About this exercise :: Begin at the first line below and copy each line exactly, ending with the line where "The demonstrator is" appears.

(Collected material)

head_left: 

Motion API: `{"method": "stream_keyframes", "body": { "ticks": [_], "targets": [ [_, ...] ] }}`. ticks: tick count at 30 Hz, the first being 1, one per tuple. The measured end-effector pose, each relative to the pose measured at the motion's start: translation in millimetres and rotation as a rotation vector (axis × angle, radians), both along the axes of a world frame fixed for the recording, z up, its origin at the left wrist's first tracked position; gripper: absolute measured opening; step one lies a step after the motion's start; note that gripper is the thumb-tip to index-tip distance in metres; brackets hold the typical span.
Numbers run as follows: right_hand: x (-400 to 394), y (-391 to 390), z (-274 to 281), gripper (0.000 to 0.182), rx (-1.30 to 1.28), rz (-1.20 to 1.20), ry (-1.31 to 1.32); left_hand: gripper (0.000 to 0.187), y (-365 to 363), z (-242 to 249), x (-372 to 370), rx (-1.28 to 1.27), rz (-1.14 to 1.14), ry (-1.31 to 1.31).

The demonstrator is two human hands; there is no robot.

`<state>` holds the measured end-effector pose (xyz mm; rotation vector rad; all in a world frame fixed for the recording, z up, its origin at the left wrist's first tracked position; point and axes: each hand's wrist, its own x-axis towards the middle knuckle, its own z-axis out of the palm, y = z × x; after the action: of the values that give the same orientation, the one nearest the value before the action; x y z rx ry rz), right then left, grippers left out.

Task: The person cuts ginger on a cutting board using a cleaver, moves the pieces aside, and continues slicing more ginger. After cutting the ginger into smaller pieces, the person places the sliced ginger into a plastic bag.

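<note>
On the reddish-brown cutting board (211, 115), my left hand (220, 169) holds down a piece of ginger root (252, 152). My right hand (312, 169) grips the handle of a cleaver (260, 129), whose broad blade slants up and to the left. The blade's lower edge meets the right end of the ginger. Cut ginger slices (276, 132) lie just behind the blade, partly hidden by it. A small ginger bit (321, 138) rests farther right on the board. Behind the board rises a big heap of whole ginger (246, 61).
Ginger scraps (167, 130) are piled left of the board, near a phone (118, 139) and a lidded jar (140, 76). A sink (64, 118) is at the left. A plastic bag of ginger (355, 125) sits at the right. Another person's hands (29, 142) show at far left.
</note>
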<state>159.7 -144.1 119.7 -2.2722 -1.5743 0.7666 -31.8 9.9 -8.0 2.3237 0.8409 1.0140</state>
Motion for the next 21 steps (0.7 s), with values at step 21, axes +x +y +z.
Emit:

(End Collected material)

Final answer ::
head_left: 

Motion API: `{"method": "stream_keyframes", "body": { "ticks": [_], "targets": [ [_, ...] ] }}`. ticks: tick count at 30 Hz, the first being 1, one per tuple. The measured end-effector pose, each relative to the pose measured at the motion's start: translation in millimetres and rotation as a rotation vector (axis × angle, radians), both along the axes of a world frame fixed for the recording, z up, its origin at the left wrist's first tracked position; gripper: absolute measured opening; step one lies a step after the motion's start; note that gripper is the thumb-tip to index-tip distance in metres; brackets hold the typical span.
Numbers run as follows: right_hand: x (-400 to 394), y (-391 to 390), z (-274 to 281), gripper (0.000 to 0.182), rx (-1.30 to 1.28), rz (-1.20 to 1.20), ry (-1.31 to 1.32); left_hand: gripper (0.000 to 0.187), y (-365 to 363), z (-242 to 249), x (-372 to 370), rx (-1.28 to 1.27), rz (-1.14 to 1.14), ry (-1.31 to 1.31).

The demonstrator is two human hands; there is no robot.

No additional output is needed.